Blackmun made his private assessment of Giuliani in 1983 when the then-associate attorney general argued before the Supreme Court in Bell v. United States, a minor case interpreting the bank larceny law that has languished in obscurity ever since. Blackmun's notes on the argument, along with all his other papers, are on file at the Library of Congress.
But Giuliani shouldn't feel too bad about his grade; his adversary, Florida lawyer Roy Allman, only got a 4 from Blackmun. And a political scientist who has studied the notes Blackmun took during oral arguments over his 24 years on the Court says Blackmun never gave a 9 or 10 ranking. "This is an above-average grade," says University of Minnesota professor Timothy Johnson of Giuliani's 5.

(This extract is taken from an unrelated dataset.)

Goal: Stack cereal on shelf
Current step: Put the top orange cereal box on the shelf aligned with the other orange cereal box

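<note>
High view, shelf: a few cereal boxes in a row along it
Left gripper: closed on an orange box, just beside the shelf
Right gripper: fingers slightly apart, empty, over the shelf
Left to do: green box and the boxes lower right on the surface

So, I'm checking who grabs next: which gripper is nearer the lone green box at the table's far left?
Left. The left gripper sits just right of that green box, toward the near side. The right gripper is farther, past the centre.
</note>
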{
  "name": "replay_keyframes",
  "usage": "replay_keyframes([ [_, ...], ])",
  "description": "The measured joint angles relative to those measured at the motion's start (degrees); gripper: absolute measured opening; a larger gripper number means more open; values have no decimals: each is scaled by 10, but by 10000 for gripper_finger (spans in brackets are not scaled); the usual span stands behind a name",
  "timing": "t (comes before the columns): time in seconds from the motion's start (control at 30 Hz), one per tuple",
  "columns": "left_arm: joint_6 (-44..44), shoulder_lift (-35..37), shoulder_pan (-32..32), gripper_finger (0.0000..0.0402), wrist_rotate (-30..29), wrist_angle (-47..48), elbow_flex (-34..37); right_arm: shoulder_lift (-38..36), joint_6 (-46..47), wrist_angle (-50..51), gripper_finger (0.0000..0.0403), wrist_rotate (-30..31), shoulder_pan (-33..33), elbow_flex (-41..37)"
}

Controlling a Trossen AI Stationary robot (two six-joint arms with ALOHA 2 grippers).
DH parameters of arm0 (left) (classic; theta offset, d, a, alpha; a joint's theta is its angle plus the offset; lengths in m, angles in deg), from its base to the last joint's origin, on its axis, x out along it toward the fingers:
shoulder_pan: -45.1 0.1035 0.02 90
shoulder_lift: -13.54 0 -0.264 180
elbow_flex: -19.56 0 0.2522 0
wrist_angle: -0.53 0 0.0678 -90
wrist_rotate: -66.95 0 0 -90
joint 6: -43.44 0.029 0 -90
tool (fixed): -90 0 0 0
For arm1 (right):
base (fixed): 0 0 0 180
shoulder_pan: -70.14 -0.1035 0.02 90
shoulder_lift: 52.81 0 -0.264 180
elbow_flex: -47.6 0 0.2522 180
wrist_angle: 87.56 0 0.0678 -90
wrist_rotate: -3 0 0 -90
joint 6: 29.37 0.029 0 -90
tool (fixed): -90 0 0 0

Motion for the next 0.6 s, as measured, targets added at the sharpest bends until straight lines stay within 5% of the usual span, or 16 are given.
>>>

And then there's the bottom line: Giuliani won the case 8-1, with only Justice John Paul Stevens dissenting.
Victory was to be expected. It's a tradition that attorneys general and their deputies and associates are offered the chance to argue before the high court at least once during their tenure. But an integral part of that tradition, as former Solicitor General Theodore Olson puts it, is that "we try to make the case they argue a case that is winnable."

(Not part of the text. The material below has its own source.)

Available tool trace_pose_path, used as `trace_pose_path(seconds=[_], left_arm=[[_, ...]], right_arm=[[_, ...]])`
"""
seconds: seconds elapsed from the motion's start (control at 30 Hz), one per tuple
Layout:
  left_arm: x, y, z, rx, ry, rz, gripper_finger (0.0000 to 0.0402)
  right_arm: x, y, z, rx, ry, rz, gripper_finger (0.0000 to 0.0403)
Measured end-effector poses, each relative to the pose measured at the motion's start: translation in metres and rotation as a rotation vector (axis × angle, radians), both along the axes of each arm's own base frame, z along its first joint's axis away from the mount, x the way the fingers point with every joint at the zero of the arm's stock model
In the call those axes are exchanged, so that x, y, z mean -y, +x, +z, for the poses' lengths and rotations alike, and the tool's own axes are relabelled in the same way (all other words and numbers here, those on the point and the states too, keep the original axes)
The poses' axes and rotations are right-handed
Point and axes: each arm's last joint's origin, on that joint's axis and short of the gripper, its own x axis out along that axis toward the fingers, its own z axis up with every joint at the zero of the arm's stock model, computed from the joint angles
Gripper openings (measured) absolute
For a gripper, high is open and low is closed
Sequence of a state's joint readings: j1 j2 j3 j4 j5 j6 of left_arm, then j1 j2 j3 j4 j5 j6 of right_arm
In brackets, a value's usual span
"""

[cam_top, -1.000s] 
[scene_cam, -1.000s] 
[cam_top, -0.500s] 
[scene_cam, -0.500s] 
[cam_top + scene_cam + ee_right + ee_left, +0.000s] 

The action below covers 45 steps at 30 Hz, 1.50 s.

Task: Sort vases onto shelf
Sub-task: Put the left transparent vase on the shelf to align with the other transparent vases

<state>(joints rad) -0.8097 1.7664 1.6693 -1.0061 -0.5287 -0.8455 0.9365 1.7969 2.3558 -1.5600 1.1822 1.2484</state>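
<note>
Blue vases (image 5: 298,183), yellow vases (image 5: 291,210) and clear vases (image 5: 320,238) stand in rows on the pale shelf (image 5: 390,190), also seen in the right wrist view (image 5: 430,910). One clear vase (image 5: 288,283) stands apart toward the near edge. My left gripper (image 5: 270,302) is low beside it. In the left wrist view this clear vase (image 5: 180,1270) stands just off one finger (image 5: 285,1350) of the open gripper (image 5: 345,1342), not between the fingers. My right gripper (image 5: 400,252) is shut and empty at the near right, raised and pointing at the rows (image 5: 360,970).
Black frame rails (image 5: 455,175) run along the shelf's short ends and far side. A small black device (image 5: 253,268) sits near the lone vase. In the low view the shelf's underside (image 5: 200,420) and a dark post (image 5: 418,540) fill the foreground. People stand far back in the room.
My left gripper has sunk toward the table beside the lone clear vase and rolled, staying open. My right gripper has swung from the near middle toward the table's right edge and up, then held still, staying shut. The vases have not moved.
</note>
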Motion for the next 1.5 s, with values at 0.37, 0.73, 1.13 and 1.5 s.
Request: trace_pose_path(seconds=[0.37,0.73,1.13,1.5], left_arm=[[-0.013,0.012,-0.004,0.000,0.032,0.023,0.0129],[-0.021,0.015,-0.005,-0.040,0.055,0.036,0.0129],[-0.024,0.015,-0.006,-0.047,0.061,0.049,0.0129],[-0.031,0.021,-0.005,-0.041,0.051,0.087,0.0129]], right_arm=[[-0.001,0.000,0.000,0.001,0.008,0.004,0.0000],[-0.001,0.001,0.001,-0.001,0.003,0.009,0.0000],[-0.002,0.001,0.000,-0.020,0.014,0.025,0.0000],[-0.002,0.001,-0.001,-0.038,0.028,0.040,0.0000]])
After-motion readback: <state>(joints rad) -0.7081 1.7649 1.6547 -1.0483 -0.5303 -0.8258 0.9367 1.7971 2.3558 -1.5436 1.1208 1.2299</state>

The late Rex Lee was solicitor general at the time Giuliani argued, but Olson was at the Office of Legal Counsel, and Olson now says, "I may have been there" when Giuliani appeared before the Court. Now a partner at Gibson, Dunn & Crutcher, Olson is also a top adviser to Giuliani. Olson says the Supreme Court argument does not often come up in their conversation.
Elliott Schulder, of counsel at Covington & Burling, was an assistant to the solicitor general at the time and recalls helping Giuliani prep for the argument.

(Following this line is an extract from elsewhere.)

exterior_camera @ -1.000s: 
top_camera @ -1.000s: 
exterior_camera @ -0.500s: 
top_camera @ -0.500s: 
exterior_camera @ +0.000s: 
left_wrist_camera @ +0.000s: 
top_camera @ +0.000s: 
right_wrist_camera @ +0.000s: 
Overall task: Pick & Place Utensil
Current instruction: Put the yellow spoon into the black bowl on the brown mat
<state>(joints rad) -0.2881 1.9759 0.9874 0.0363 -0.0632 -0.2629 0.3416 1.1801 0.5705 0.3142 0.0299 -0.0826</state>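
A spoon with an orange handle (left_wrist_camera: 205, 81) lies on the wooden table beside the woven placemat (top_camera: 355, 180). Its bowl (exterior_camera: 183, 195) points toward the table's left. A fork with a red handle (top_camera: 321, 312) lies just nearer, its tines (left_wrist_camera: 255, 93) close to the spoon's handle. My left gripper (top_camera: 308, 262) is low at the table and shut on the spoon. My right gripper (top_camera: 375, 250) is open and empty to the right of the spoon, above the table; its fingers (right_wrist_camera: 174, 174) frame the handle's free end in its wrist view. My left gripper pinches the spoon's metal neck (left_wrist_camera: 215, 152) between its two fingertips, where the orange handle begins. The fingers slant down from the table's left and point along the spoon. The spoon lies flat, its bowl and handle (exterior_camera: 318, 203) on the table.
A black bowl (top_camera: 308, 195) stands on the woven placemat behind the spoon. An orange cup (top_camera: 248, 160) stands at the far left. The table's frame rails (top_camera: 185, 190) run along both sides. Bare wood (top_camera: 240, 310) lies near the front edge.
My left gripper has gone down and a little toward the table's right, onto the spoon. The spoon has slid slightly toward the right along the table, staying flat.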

"To me, he came across as a real lawyer, not a politician," Schulder recalls. "It was a relatively easy case, but he prepared very conscientiously. My impression was that he was a lawyer who understood legal arguments."
The case involved Nelson Bell, a Florida man who opened a bank account at Dade Federal Savings & Loan, then altered the account number on someone else's $10,000 check so he could deposit it in his new account. When the check cleared, he withdrew the $10,000. He was convicted under the federal bank larceny law, which is aimed at anyone who "takes and carries away" money belonging to a bank. Bell asserted that the law did not cover the "false pretenses" crime he committed.
So Giuliani's task was to convince the Court that the law was broad enough to cover Bell's crime and "all forms of theft," as he told the justices on April 25, 1983. From Blackmun's notes, it appears that Giuliani ran into skeptical questioning from "V-M," his shorthand for Justices John Paul Stevens and Thurgood Marshall. (Blackmun used "V" for Stevens because of the "v" in his name, which distinguished Stevens from the other justice whose last name began with S-t-e, namely Potter Stewart -- even though Stewart had retired by then.)
They pressed Giuliani to state what the federal interest was in covering a crime that could be taken care of under state law. The bank involved in the case was federally insured, he replied, and besides, Congress in 1937 had intentionally expanded the law to cover a broader category of crimes.
Blackmun often made peculiar notes to himself about a lawyer's physical appearance. He noted that Giuliani's opponent was "nice looking" and blond, with his hair parted down the middle. For Giuliani, his only notation was "38." Minnesota's Johnson said Blackmun often liked to guess the age of lawyers appearing before him, and in this case he got it right. Giuliani turned 39 the following month.
Footnote: Richard Nixon also argued before the Court before becoming a presidential candidate, representing the losing side in the First Amendment case Time Inc. v. Hill in 1966.